Please reproduce the data exactly, though every picture must stay out.
[DATASET EXCERPT]
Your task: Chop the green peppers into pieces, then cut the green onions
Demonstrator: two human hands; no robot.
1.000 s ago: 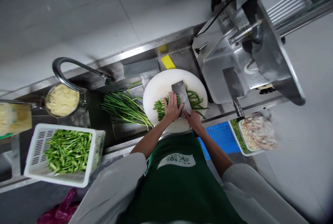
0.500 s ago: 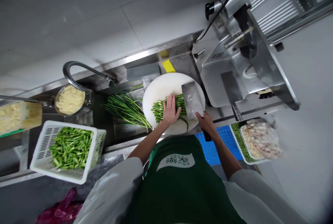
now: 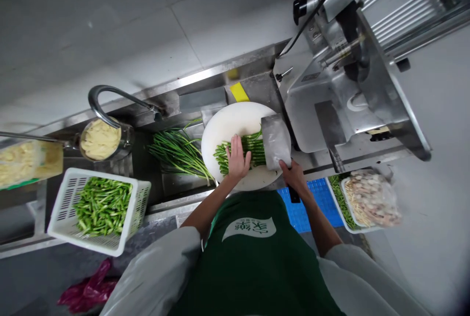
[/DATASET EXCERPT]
YOUR RESPONSE
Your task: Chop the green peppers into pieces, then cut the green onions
Demonstrator: two human hands; no robot.
1.000 s ago: 
0.500 s ago: 
now: 

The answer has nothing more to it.